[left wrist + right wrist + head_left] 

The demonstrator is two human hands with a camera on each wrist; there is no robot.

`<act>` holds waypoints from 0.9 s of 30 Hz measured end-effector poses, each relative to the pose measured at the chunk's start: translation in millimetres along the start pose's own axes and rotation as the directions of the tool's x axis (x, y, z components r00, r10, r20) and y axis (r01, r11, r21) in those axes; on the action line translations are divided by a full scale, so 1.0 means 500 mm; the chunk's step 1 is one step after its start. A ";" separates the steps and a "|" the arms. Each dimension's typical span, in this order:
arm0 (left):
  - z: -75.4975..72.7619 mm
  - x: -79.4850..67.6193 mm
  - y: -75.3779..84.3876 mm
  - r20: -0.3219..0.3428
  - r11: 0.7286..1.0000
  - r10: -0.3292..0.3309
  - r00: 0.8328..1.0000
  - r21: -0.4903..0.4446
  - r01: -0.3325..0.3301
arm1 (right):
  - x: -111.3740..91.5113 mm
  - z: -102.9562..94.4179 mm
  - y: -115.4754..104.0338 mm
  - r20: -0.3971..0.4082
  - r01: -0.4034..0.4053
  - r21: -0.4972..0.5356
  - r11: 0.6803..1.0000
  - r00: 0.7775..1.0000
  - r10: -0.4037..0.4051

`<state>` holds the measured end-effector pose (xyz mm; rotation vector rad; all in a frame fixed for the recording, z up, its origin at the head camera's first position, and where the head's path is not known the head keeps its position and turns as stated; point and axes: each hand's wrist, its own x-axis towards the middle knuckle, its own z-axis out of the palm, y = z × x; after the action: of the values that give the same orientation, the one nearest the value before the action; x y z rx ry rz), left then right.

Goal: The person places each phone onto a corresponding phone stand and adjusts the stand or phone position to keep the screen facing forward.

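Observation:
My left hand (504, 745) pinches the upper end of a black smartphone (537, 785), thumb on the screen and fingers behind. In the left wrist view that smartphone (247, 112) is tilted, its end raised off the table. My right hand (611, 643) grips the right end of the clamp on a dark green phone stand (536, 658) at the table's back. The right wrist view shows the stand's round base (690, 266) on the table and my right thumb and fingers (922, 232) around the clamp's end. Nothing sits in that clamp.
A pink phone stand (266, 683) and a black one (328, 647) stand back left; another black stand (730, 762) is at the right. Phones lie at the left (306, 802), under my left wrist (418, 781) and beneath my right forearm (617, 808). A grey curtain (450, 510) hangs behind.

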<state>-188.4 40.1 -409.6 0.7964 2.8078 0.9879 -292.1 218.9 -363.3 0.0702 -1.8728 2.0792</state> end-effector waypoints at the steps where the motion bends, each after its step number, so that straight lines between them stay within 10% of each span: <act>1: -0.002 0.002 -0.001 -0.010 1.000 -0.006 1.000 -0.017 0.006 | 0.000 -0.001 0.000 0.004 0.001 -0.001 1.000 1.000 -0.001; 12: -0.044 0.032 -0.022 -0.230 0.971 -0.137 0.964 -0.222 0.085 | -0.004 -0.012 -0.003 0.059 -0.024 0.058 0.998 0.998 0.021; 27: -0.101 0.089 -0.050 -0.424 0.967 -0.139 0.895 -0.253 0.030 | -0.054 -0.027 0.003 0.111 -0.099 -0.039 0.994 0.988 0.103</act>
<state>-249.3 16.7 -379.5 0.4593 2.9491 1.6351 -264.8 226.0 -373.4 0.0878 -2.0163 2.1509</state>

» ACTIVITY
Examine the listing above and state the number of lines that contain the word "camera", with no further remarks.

» RESPONSE TO THE EXERCISE
2